:: TASK BRIEF ::
Only the lines holding the string "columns" are needed; copy each of them from the data.

☆ ☆ ☆ ☆ ☆

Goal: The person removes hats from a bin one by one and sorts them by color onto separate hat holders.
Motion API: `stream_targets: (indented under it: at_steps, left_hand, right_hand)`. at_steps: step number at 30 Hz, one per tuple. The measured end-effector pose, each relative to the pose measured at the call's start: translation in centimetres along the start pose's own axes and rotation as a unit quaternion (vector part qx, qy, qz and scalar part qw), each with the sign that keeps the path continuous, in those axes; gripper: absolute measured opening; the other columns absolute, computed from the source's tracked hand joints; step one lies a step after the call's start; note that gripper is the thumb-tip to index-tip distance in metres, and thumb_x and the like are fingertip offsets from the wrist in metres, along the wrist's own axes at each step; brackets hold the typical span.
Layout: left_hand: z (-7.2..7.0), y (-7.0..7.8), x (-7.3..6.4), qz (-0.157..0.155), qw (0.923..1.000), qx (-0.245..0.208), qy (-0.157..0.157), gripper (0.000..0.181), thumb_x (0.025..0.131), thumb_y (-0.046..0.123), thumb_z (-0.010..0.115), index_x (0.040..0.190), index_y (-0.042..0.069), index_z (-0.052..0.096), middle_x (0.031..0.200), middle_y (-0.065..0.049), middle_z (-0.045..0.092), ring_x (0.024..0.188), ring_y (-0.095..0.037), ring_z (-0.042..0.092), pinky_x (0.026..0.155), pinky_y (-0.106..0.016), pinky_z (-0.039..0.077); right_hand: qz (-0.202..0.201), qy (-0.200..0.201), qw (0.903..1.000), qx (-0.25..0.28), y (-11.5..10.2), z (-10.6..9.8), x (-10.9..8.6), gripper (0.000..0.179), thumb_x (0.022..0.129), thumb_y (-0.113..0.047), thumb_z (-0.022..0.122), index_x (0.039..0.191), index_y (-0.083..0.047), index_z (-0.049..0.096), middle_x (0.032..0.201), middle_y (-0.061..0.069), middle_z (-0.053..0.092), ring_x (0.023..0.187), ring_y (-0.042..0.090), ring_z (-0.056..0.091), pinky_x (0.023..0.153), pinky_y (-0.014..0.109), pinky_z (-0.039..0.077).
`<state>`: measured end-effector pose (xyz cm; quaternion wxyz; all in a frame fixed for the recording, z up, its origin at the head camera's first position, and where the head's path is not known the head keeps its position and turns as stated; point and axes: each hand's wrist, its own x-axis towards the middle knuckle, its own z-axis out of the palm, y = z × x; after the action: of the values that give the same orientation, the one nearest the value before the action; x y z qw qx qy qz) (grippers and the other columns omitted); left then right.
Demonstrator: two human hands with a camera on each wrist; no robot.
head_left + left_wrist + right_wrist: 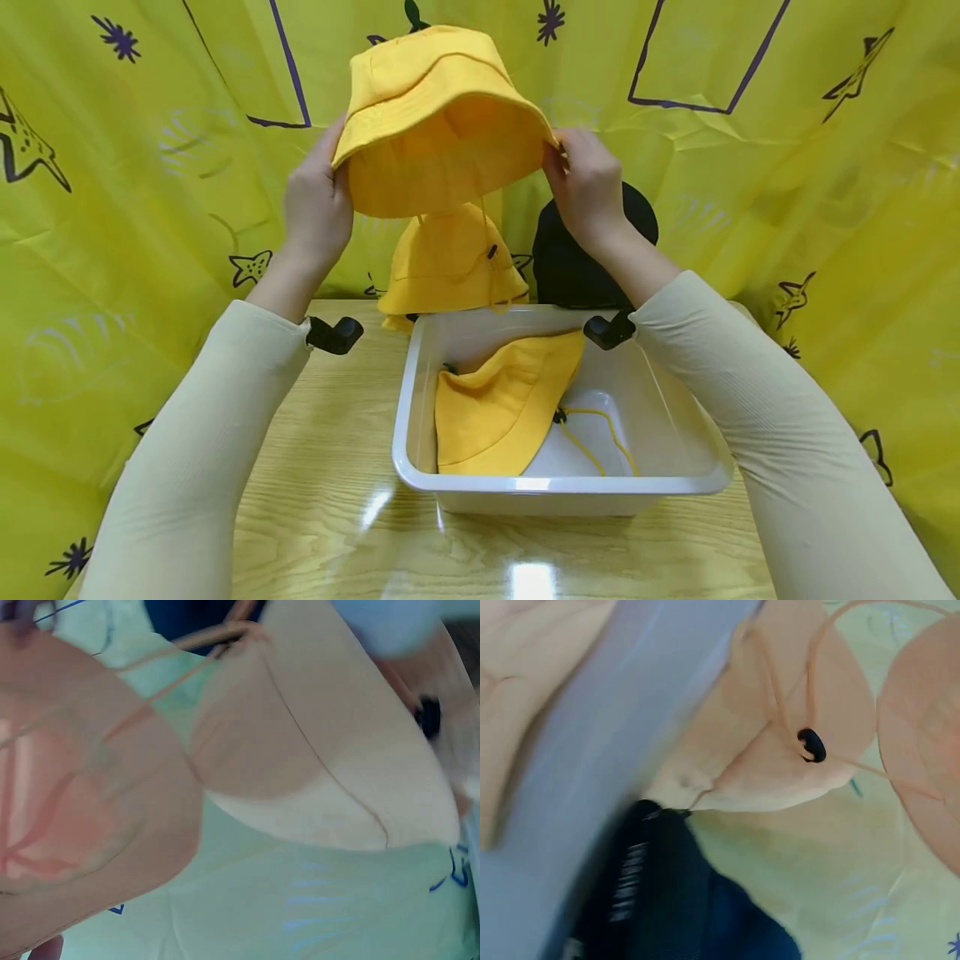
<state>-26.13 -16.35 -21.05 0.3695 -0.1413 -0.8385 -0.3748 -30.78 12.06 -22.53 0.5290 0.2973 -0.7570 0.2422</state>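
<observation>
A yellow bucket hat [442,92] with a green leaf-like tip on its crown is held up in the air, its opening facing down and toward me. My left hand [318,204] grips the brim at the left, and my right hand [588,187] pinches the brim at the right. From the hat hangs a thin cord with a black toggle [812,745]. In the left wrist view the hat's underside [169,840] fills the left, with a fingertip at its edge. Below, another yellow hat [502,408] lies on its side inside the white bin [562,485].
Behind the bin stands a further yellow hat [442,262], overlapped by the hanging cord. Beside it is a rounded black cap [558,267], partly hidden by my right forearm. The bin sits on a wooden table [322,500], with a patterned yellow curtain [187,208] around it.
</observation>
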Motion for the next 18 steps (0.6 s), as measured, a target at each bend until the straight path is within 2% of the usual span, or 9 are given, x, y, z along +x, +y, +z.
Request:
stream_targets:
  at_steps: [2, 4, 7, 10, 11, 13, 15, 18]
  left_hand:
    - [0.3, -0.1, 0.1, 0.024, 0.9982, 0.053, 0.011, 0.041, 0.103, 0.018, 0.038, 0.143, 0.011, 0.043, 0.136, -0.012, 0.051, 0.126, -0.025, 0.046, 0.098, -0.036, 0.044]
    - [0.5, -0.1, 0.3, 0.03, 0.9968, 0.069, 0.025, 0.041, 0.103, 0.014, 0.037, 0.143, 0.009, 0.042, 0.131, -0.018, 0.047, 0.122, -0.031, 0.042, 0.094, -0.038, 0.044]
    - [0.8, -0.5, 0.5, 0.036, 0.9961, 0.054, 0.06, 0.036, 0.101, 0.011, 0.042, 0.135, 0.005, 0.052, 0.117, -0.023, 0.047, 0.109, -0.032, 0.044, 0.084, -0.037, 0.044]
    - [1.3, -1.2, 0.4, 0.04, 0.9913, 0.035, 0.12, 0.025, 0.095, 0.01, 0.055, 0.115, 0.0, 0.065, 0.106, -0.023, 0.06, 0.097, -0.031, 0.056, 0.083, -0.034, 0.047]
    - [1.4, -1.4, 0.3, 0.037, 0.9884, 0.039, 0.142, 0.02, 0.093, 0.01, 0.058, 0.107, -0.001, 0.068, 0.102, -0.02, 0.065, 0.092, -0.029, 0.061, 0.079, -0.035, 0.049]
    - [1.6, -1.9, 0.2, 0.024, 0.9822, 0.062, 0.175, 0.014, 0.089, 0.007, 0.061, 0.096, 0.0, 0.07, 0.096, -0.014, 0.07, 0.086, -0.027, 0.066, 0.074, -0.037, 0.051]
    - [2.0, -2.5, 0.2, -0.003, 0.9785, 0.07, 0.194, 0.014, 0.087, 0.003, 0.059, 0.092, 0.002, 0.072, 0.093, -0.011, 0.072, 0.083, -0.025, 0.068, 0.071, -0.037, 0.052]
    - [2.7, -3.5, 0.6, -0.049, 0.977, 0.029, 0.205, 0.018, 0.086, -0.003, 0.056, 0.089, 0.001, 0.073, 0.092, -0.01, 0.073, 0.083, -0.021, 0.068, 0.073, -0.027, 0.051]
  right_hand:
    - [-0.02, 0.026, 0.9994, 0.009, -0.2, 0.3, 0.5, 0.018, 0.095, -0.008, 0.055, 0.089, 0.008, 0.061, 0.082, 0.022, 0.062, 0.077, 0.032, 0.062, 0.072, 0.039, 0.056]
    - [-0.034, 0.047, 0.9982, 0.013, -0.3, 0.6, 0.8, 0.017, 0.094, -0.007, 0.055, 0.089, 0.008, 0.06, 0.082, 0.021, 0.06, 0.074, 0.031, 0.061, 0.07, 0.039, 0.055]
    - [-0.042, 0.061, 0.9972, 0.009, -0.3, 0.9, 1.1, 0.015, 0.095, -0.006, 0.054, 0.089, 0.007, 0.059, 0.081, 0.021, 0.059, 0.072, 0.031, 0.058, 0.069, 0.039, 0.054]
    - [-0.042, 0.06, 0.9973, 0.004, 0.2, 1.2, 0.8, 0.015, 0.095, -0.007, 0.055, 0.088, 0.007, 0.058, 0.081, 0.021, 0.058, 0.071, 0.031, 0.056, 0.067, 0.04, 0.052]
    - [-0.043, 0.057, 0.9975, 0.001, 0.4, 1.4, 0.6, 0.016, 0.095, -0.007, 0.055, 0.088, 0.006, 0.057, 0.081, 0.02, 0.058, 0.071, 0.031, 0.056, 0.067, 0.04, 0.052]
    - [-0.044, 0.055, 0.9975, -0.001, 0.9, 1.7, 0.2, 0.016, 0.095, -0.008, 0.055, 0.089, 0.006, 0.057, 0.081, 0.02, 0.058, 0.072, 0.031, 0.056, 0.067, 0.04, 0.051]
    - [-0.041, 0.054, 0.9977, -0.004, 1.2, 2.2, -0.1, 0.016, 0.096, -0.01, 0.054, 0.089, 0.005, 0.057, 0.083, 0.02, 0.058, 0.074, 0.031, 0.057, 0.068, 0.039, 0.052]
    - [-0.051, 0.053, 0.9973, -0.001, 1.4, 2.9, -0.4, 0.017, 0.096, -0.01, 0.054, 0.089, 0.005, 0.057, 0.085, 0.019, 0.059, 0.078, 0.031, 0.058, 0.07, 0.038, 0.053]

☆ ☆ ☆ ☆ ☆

:: RESPONSE TO THIS TASK ::
Motion API: `stream_targets: (indented under it: at_steps, left_hand, right_hand)`. at_steps: step number at 30 Hz, one per tuple. The measured end-effector pose, each relative to the pose measured at the call's start: translation in centimetres along the start pose's own axes and rotation as a unit quaternion (vector part qx, qy, qz and scalar part qw), each with the sign that keeps the path continuous, in those axes; gripper: absolute measured opening; the other columns absolute, computed from the source's tracked hand joints; step one lies a step after the call's start; note that gripper is the thumb-tip to index-tip distance in metres, and thumb_x and the like are fingertip offsets from the wrist in metres, along the wrist's own axes at each step; brackets hold the typical span.
`<state>`: measured end-effector pose (xyz cm; quaternion wxyz; all in a frame fixed for the recording, z up, its origin at the head camera's first position, and where the head's path is not known the head keeps its position and turns as stated; point and axes: each hand's wrist, its own x-axis towards the middle knuckle, its own z-axis out of the palm, y = z × x; after the action: of the values that give the same orientation, the one nearest the value before the action; x y z qw qx qy qz) (grippers and the other columns omitted); left then right.

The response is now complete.